▸ How to complete this task
Restate word for word the lines between the start of the material and the line with "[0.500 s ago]", keeping both of those ends and none of the pictures.

▸ Collected data

══════════

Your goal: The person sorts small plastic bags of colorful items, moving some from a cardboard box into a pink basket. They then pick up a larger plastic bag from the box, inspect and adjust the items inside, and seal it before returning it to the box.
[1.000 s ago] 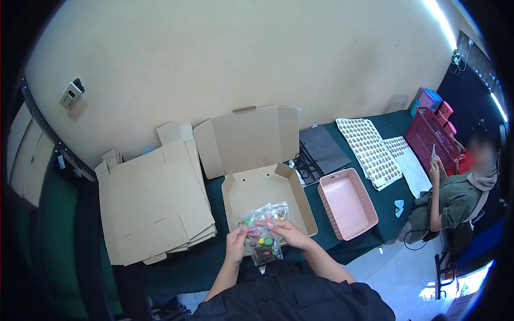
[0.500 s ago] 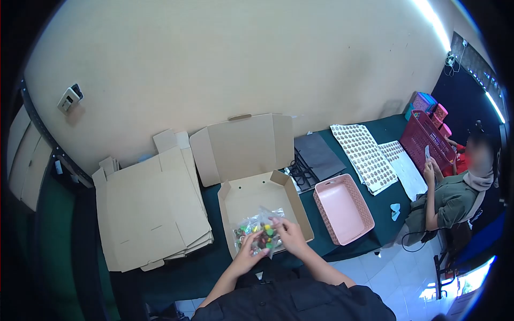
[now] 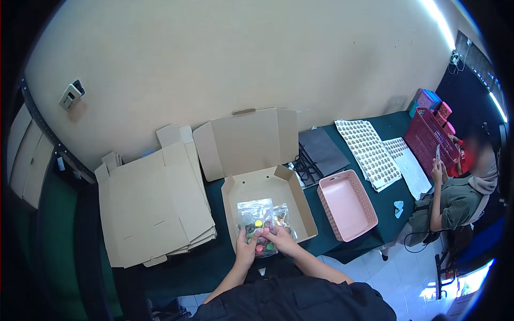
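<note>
Both hands hold a clear plastic bag (image 3: 255,213) of small colourful pieces over the near part of an open cardboard box (image 3: 259,187). My left hand (image 3: 246,249) grips its left side, fingers closed on the plastic. On its right side my right hand (image 3: 281,240) is closed on it too, the two thumbs near each other over the pieces. Inside the box, just right of the held bag, lies another clear bag (image 3: 282,215) with small coloured contents, partly hidden by my right hand. The box lid stands raised at the back.
Flattened cardboard boxes (image 3: 152,208) are stacked at left. Right of the box are black paper bags (image 3: 323,152), a pink basket (image 3: 348,206), sticker sheets (image 3: 368,152) and a maroon basket (image 3: 428,140). A seated person (image 3: 455,200) at far right holds a small object.
The held bag now hangs flatter and more upright, with its clear top spread out. My hands have moved closer together around its lower part, and the second bag shows more plainly.
</note>
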A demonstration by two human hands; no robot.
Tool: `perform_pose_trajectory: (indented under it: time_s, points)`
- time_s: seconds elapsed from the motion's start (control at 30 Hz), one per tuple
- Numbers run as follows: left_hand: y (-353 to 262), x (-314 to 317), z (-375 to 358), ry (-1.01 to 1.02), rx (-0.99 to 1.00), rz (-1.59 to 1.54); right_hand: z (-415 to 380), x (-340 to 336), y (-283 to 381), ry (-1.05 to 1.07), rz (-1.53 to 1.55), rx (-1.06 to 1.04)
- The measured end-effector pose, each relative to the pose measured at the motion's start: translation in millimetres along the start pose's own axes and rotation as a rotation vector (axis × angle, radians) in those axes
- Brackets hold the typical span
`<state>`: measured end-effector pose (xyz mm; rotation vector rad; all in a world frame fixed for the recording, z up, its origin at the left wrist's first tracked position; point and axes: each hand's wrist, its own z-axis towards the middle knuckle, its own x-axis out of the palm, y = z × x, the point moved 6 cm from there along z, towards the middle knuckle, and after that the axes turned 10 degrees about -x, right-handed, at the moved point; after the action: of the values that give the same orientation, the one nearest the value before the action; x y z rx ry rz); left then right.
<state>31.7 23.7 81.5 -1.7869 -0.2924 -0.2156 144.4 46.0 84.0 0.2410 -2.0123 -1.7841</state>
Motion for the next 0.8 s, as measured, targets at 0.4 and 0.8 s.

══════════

▸ Exercise output
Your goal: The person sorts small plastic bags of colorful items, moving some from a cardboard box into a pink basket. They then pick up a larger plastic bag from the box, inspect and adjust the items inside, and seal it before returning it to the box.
[1.000 s ago] 
[0.500 s ago] 

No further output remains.